- [STORED DATA]
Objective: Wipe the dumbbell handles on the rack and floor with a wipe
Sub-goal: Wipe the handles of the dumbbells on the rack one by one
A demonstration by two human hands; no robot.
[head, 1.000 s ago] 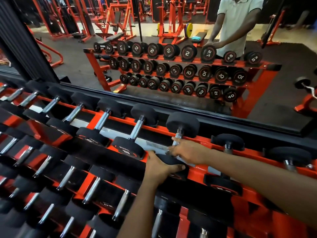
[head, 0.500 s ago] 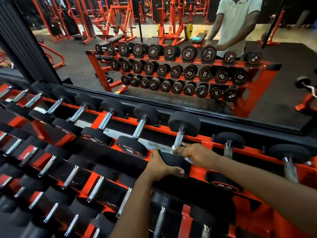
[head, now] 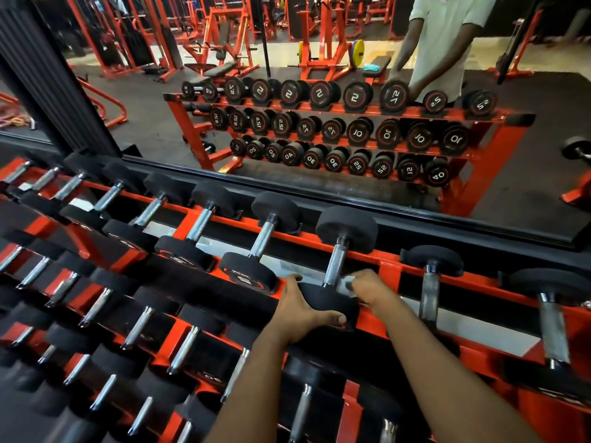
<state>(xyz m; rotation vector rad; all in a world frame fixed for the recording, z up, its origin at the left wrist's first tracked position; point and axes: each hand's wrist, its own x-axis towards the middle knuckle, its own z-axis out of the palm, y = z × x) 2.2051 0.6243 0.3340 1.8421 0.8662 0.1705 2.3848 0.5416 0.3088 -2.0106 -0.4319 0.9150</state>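
One handle [head: 334,266] underway: grips dumbbell head [head: 326,303] with left hand [head: 300,311], pinches wipe [head: 349,280] at its base with right hand [head: 371,289]; likely needs upward stroke next.

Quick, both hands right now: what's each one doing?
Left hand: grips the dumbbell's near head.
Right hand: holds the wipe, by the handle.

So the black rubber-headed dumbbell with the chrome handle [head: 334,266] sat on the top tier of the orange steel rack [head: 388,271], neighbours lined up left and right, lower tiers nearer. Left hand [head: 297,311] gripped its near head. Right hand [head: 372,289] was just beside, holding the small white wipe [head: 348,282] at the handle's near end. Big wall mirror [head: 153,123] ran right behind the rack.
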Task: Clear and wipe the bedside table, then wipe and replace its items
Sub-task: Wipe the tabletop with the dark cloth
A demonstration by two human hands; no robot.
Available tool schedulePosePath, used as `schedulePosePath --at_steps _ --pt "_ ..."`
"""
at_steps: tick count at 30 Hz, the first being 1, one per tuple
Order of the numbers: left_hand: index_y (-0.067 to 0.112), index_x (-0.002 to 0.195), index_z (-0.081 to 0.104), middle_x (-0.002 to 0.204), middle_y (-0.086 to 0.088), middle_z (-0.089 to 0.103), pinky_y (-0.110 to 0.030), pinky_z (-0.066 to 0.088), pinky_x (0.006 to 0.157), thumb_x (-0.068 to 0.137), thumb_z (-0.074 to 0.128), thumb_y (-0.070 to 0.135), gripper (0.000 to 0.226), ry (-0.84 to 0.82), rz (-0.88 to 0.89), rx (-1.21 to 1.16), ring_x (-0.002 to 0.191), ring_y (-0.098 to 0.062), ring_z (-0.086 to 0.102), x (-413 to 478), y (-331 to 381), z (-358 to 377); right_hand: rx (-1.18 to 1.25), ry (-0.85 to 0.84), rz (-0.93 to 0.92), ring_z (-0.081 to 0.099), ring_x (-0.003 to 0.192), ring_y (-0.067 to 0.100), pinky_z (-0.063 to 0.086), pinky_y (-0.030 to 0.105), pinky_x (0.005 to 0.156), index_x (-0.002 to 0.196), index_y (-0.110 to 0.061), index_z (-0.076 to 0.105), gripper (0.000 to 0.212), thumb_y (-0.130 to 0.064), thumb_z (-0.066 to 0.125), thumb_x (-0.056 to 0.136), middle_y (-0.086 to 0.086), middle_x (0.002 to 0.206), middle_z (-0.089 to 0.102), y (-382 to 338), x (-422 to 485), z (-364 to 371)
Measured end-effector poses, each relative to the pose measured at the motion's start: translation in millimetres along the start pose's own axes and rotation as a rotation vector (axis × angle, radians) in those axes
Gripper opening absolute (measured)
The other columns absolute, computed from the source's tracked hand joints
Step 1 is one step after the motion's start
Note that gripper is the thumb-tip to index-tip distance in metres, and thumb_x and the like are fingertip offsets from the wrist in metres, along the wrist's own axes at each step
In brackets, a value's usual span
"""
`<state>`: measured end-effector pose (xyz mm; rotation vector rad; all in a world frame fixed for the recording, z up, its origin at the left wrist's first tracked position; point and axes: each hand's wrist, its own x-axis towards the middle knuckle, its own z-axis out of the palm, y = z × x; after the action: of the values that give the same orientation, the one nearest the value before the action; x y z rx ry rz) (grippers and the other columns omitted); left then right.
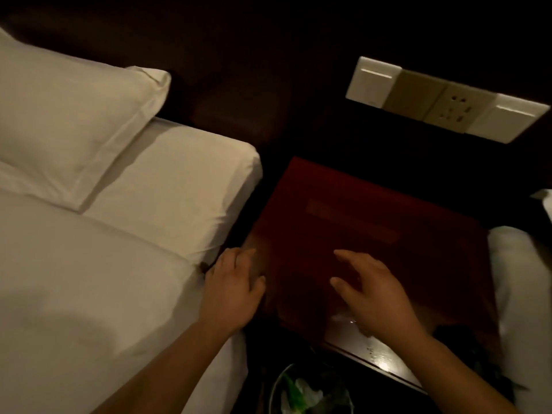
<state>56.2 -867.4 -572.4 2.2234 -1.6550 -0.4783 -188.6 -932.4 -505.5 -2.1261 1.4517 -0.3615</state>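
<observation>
The bedside table point(373, 210) has a glossy dark red top and stands between two beds. Nothing is visible standing on it in this dim light. My left hand point(233, 291) rests at the table's near left corner, beside the mattress edge, fingers loosely apart and holding nothing. My right hand point(373, 297) hovers over the near middle of the top with fingers spread, empty. The table's front edge point(379, 354) catches a bright reflection.
A white bed point(104, 234) with a pillow point(68, 115) lies to the left. Another white bed edge point(519, 279) is on the right. A switch and socket panel point(442, 100) is on the dark wall behind. A bin point(304, 392) with rubbish sits on the floor below.
</observation>
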Motion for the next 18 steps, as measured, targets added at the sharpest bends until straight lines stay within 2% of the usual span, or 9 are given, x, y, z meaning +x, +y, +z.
schedulePosePath --at_steps 4,6,8,9,11,13,15,16,18 --pt "0.033 0.138 0.048 0.151 -0.007 0.038 -0.052 0.035 0.108 0.089 0.045 0.047 0.051 -0.075 0.065 0.095 0.143 -0.030 0.030 28.1 16.5 32.1 -0.059 0.174 0.126 0.051 0.112 0.017 0.044 0.033 0.085 0.126 -0.042 0.054 0.048 -0.027 0.069 0.082 -0.016 0.119 0.056 74.2 -41.7 -44.0" --pt "0.039 0.139 0.047 0.158 -0.005 0.031 -0.056 0.028 0.112 0.089 0.041 0.051 0.052 -0.091 0.117 0.157 0.147 -0.031 0.022 41.2 21.2 46.2 -0.159 0.223 0.217 0.050 0.115 0.028 0.043 0.039 0.088 0.126 -0.037 0.056 0.054 -0.021 0.074 0.078 -0.007 0.126 0.057 106.8 -63.8 -53.5" --pt "0.048 0.143 0.038 0.163 -0.003 0.019 -0.060 0.018 0.116 0.091 0.032 0.059 0.054 -0.113 0.166 0.214 0.151 -0.032 0.012 51.3 23.7 60.3 -0.332 0.205 0.324 0.047 0.121 0.039 0.041 0.048 0.098 0.131 -0.031 0.056 0.058 -0.032 0.076 0.076 0.005 0.138 0.053 135.1 -80.4 -53.6" --pt "0.051 0.145 0.033 0.165 -0.002 0.015 -0.061 0.014 0.116 0.092 0.026 0.063 0.055 -0.122 0.189 0.244 0.151 -0.032 0.008 55.4 24.3 67.0 -0.399 0.183 0.399 0.043 0.126 0.041 0.038 0.051 0.101 0.135 -0.033 0.051 0.062 -0.043 0.072 0.077 0.008 0.145 0.047 146.1 -87.6 -51.1" --pt "0.055 0.147 0.021 0.166 -0.002 0.011 -0.062 0.009 0.116 0.092 0.016 0.068 0.057 -0.120 0.216 0.304 0.152 -0.033 0.005 60.3 24.0 78.6 -0.431 0.112 0.570 0.031 0.137 0.038 0.032 0.051 0.108 0.141 -0.047 0.035 0.068 -0.068 0.049 0.078 0.002 0.156 0.029 163.4 -99.9 -40.5" --pt "0.056 0.148 0.017 0.165 -0.004 0.016 -0.062 0.010 0.115 0.094 0.016 0.068 0.056 -0.076 0.231 0.350 0.151 -0.035 0.010 60.6 23.2 87.8 -0.315 0.077 0.642 0.023 0.142 0.032 0.026 0.049 0.114 0.144 -0.050 0.023 0.075 -0.076 0.032 0.074 -0.003 0.160 0.017 178.2 -109.9 -23.8" --pt "0.054 0.149 0.016 0.164 -0.005 0.021 -0.063 0.012 0.114 0.096 0.019 0.065 0.055 -0.035 0.243 0.384 0.150 -0.036 0.015 59.9 22.7 94.1 -0.256 0.062 0.597 0.023 0.143 0.033 0.025 0.051 0.115 0.147 -0.041 0.028 0.073 -0.070 0.038 0.081 0.000 0.160 0.021 184.7 -119.3 -4.7" --pt "0.054 0.149 0.016 0.163 -0.005 0.021 -0.063 0.011 0.114 0.096 0.019 0.064 0.054 -0.034 0.247 0.391 0.149 -0.036 0.015 60.0 22.1 96.1 -0.268 0.084 0.530 0.028 0.140 0.036 0.028 0.053 0.112 0.145 -0.033 0.036 0.065 -0.063 0.044 0.088 0.004 0.157 0.029 184.1 -123.6 5.2" --pt "0.054 0.150 0.015 0.163 -0.005 0.022 -0.063 0.012 0.114 0.097 0.019 0.064 0.054 -0.036 0.251 0.396 0.149 -0.036 0.016 59.5 21.3 98.3 -0.292 0.151 0.353 0.043 0.130 0.042 0.038 0.059 0.104 0.135 -0.021 0.053 0.055 -0.047 0.050 0.087 0.009 0.147 0.044 177.9 -127.6 20.3"
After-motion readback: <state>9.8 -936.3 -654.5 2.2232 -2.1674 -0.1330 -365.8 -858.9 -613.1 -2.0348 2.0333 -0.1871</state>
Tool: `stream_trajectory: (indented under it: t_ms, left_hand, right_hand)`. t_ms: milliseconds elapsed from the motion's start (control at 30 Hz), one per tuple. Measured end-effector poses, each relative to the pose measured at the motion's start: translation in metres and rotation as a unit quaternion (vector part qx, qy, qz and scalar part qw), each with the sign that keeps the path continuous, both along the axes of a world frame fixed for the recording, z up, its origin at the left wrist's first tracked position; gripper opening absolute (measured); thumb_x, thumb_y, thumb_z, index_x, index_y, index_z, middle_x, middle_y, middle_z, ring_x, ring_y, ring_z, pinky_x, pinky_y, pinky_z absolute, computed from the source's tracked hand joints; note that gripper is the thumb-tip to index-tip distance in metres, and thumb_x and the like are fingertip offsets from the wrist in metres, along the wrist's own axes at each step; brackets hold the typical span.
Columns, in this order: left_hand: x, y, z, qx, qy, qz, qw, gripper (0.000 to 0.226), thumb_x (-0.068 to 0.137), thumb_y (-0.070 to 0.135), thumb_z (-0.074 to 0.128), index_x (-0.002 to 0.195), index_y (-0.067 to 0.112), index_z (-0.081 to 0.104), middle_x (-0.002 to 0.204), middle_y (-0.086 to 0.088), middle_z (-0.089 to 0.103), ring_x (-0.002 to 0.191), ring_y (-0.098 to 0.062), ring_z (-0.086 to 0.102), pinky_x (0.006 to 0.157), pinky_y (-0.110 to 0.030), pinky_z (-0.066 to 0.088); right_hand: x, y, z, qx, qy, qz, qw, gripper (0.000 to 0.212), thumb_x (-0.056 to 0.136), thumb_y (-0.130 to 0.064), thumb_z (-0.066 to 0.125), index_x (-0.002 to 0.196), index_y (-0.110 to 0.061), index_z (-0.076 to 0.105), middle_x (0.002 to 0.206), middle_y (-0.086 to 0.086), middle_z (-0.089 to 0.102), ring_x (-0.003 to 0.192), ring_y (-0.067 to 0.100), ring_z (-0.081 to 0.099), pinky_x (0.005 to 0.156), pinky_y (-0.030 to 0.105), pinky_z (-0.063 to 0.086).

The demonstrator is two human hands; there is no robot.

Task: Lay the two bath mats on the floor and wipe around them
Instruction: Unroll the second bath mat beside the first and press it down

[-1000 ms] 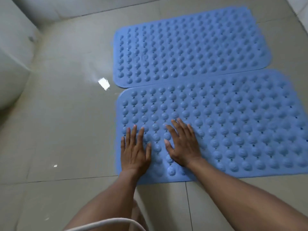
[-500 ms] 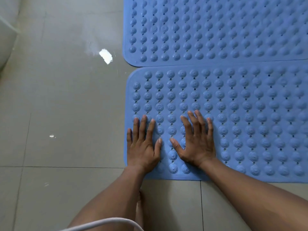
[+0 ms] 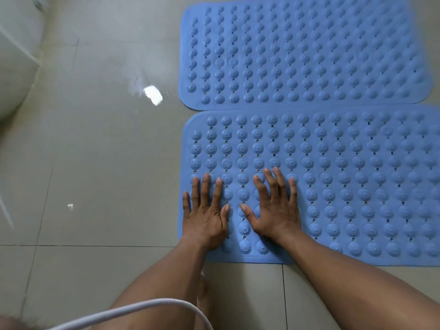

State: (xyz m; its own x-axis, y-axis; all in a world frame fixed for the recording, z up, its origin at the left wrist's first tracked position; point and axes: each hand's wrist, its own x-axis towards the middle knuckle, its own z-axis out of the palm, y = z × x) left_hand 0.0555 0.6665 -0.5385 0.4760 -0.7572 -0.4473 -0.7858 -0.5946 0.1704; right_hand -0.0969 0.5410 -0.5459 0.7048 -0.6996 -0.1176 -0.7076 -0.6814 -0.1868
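Observation:
Two blue studded bath mats lie flat on the grey tiled floor, long sides nearly touching. The far mat (image 3: 309, 53) fills the upper right. The near mat (image 3: 357, 186) runs off the right edge. My left hand (image 3: 204, 213) presses flat on the near mat's front left corner, fingers straight and spread. Beside it, my right hand (image 3: 273, 208) also lies flat on the mat, fingers spread. Neither hand holds anything.
Grey floor tiles (image 3: 95, 163) stretch to the left, with a bright reflection (image 3: 153, 94) and a wet-looking patch near the far mat. A white fixture (image 3: 16, 55) stands at the upper left. A white cord (image 3: 142, 308) curves across the bottom.
Both hands stay flat on the near mat's left end, the right hand's fingers a little wider apart. The camera has shifted over the second, so the mats sit differently in view.

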Motion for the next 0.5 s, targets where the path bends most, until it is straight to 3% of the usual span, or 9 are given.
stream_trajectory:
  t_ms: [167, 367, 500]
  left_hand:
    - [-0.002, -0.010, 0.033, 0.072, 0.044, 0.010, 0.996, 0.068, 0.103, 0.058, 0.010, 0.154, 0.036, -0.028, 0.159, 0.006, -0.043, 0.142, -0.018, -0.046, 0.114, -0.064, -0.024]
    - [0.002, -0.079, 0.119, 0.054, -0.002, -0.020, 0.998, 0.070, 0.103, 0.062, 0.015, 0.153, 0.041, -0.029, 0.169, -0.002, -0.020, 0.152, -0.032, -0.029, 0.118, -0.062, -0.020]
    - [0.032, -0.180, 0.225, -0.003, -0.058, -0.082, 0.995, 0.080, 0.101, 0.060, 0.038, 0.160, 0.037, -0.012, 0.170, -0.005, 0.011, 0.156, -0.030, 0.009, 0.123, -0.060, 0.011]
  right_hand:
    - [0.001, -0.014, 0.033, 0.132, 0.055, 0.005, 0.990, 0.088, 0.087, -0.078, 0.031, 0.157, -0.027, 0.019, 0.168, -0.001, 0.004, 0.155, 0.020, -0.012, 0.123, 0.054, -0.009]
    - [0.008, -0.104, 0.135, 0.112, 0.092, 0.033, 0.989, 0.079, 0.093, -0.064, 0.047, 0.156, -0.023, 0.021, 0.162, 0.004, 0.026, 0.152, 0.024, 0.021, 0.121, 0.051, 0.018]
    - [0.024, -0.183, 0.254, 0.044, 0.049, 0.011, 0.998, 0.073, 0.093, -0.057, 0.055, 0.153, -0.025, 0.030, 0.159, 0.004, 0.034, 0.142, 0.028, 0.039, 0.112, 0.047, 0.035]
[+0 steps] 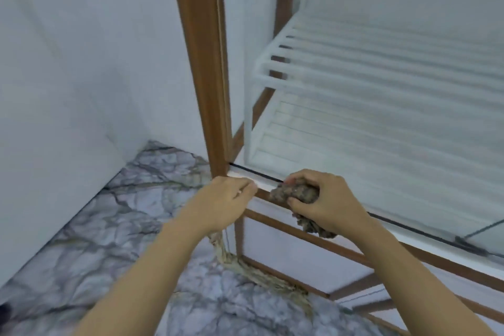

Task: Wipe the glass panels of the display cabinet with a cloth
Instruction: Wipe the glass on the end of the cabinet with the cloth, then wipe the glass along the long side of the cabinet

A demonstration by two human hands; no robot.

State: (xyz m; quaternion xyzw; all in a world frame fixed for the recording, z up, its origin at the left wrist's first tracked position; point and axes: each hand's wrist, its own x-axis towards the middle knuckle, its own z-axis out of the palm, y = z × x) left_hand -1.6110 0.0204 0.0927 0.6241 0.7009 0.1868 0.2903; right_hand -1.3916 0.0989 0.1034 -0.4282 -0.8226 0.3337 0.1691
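Left of the wooden corner post, open marble floor gives free passage up to the white wall. Right of the post, the glass panel blocks reach to the slatted shelves.

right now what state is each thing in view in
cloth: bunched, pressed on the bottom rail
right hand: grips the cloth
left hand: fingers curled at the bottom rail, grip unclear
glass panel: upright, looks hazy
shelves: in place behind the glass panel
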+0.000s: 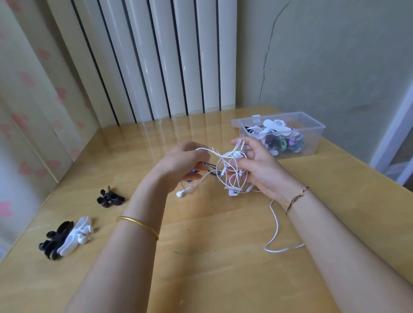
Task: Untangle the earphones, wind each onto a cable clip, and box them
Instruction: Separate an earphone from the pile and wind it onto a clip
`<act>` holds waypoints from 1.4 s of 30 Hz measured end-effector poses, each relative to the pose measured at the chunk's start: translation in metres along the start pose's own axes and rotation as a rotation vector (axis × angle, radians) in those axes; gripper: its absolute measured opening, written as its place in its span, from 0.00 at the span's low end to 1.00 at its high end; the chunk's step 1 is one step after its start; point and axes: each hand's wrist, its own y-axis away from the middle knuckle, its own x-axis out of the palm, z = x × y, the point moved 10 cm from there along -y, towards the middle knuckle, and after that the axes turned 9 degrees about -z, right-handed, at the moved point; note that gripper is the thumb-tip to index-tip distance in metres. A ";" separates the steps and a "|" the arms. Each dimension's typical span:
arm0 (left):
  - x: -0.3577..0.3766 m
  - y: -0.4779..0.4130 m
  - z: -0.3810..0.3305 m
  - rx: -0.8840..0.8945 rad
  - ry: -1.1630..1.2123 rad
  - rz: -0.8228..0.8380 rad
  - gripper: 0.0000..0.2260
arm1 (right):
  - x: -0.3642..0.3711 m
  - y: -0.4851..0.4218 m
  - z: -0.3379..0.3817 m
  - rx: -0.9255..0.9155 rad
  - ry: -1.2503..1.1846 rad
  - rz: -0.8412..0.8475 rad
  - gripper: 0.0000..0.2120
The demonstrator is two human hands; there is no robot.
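— White cord is seen bunched between the hands. Is the tangle of earphones (229, 169) held by both?
— It is. The tangle is gripped by the curled fingers of the right hand (258, 170), above the wooden table (206, 274). One white strand from it and a dark blue cable (209, 167) are pinched by the left hand (180, 164), whose fingers are bent inward.
— What is found below the hands?
— A white earbud (180, 193) is hung just under the left hand; whether the table is touched cannot be told. A loose white cable (276, 229) is trailed from the tangle across the table beneath the right wrist.
— Where are the box and clips placed?
— A clear plastic box (315, 128), with wound earphones (276, 129) inside, is set just beyond the right hand. Black cable clips (110, 198) are laid to the left of the left hand, and a black and white pile of clips (64, 238) is laid beside the left forearm.
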 end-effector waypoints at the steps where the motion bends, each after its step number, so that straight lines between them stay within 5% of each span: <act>1: 0.004 0.000 0.001 -0.015 0.039 0.030 0.08 | -0.001 0.000 -0.001 0.007 0.007 -0.004 0.21; 7: 0.001 -0.004 -0.006 -0.033 0.319 0.005 0.11 | -0.009 0.001 -0.005 0.122 -0.134 -0.055 0.08; 11: -0.003 0.000 -0.012 -0.009 0.471 0.034 0.11 | -0.019 0.001 -0.006 0.077 -0.021 -0.134 0.09; 17: -0.004 0.002 0.009 -0.086 0.069 0.016 0.05 | -0.024 0.000 0.001 0.081 -0.005 -0.169 0.11; 24: 0.033 0.011 0.005 0.051 -0.225 0.222 0.21 | -0.010 0.003 0.004 0.094 -0.079 -0.135 0.09; 27: 0.041 0.006 0.001 0.129 -0.296 0.168 0.11 | -0.009 0.001 0.003 0.092 -0.094 -0.127 0.08; 29: 0.038 0.005 0.001 0.118 -0.205 0.122 0.02 | -0.013 -0.001 0.000 0.103 -0.094 -0.145 0.05; 35: 0.026 0.006 0.003 -0.007 0.228 0.056 0.06 | -0.039 -0.003 -0.010 0.113 -0.016 -0.244 0.02; 42: 0.023 0.008 -0.003 -0.025 0.263 0.010 0.09 | -0.039 0.001 -0.010 0.078 0.333 -0.169 0.06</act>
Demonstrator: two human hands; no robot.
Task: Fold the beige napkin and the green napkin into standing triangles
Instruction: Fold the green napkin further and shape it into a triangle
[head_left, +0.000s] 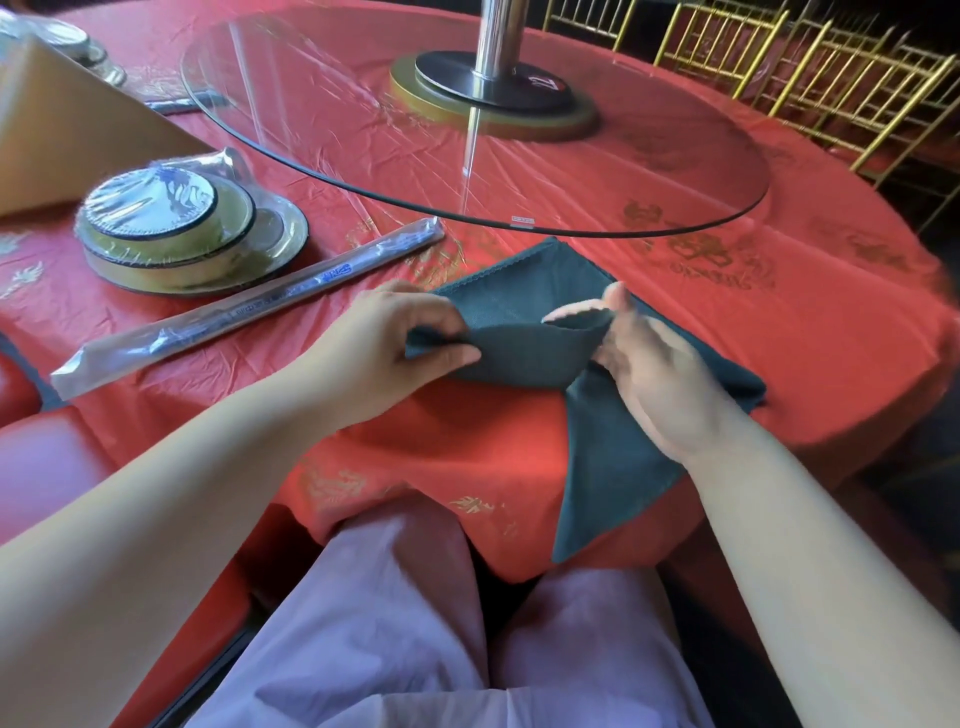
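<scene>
head view, the only one. the dark green cloth napkin (524, 358) lies on the near edge of the round surface (779, 332) under its red tablecloth, straight ahead of the person and between the two hands. its folded band runs left to right across the body, from one hand to the other; a long pointed tail hangs off the surface edge toward the right knee, and another corner points away toward the clear glass turntable (363, 171).

left hand (395, 353): thumb and fingers pinched closed on the left end of the folded band. right hand (649, 374): fingers pinching the right end, where a small flap curls upward by the fingertips. both hands touch the cloth, about equally near it.

the large beige cloth napkin (67, 140) stands as a peaked shape at far left, well apart from the hands, partly cut off by the frame; judged already folded.

count: green napkin one, beige napkin one, hands two. also one plastic-wrapped stack of dishes (182, 228), with a second only partly visible at top left, and one wrapped pair of chopsticks in a long clear sleeve (249, 306) lying just beside the left hand.

judgement: the next fold turns on the band's two ends coming together along that left-right axis.
</scene>
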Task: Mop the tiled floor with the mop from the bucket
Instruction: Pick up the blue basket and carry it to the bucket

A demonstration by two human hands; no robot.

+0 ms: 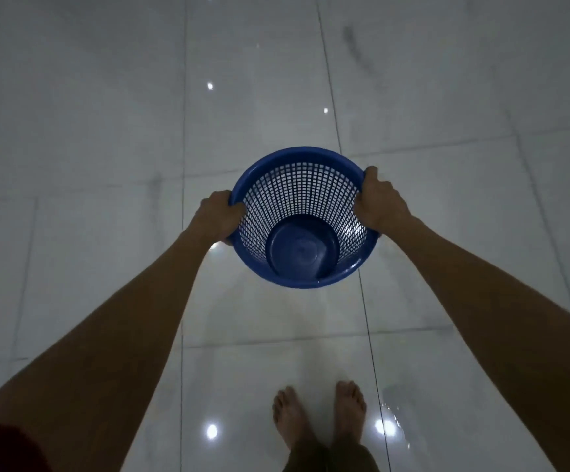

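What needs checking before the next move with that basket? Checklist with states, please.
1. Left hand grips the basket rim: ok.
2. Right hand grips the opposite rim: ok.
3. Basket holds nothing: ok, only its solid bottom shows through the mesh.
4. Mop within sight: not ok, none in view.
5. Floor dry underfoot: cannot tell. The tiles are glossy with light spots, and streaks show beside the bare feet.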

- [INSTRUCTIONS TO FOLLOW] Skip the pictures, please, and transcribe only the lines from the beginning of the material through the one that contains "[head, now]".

- [SOLUTION]
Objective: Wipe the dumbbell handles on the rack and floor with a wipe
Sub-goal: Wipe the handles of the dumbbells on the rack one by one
A demonstration by two human hands; no robot.
[head, 1.000 s ago] 
[head, 0.500 s ago] 
[head, now] 

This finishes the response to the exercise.